YOUR INSTRUCTIONS:
Set down exactly the lines below between the line holding "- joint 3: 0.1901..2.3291" and the line holding "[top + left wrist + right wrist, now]", inclusive; no other line belongs in the answer.

BEGIN DATA SECTION

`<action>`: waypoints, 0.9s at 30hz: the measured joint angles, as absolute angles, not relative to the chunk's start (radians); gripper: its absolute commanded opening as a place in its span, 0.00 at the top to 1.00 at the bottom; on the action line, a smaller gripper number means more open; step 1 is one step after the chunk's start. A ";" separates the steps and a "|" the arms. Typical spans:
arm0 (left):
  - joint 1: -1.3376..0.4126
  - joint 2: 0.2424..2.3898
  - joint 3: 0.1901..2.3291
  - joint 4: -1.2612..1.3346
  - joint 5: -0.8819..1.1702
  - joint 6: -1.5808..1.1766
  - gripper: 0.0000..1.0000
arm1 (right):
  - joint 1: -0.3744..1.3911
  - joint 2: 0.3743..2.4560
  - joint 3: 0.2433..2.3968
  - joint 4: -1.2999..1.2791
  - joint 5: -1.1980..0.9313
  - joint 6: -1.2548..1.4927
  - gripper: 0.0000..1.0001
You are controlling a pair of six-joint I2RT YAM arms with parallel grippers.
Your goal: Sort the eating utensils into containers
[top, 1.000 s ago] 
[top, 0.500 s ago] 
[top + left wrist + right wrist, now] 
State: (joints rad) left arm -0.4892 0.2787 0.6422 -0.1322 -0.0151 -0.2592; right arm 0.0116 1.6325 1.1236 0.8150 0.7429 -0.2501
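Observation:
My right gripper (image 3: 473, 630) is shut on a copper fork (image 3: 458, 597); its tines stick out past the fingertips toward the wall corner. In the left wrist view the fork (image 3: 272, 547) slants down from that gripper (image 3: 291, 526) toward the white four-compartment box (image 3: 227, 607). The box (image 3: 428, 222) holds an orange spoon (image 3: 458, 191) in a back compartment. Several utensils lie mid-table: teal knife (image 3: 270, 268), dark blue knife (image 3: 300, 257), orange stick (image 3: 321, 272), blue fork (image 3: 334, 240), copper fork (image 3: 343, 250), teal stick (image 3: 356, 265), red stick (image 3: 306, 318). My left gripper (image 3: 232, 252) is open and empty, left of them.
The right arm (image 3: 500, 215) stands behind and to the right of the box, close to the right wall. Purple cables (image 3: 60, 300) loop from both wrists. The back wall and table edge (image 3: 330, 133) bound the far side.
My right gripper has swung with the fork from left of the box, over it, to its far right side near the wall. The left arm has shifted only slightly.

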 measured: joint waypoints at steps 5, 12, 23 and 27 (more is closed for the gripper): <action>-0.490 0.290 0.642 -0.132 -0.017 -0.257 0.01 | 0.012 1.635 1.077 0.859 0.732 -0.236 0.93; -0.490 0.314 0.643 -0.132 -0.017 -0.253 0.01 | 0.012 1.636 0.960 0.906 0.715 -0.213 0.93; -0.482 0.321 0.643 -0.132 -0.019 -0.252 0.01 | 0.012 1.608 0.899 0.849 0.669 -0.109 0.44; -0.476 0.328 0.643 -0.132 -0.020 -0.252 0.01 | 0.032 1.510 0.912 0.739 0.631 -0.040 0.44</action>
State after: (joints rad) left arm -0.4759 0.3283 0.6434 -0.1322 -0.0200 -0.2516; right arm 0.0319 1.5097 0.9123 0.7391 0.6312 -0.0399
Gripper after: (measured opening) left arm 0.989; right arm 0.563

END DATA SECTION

ANSWER SPACE:
  - joint 3: 0.1901..2.3291
  - joint 4: -1.2612..1.3346
  - joint 5: -0.8819..1.1702
  - joint 6: -1.5808..1.1766
  - gripper: 0.0000..1.0000
arm1 (right):
  - joint 1: -0.3744..1.3911
  - joint 2: 0.3743..2.4560
  - joint 3: 0.2433..2.3968
  - joint 4: -1.2999..1.2791
  - joint 5: -1.1980..0.9313
  - joint 6: -1.2548..1.4927
  - gripper: 0.0000..1.0001
You are controlling a pair of six-joint I2RT YAM arms with parallel grippers.
Your goal: Sort the eating utensils into containers
[top, 1.000 s ago] 
[top, 0.500 s ago] 
[top + left wrist + right wrist, now] 

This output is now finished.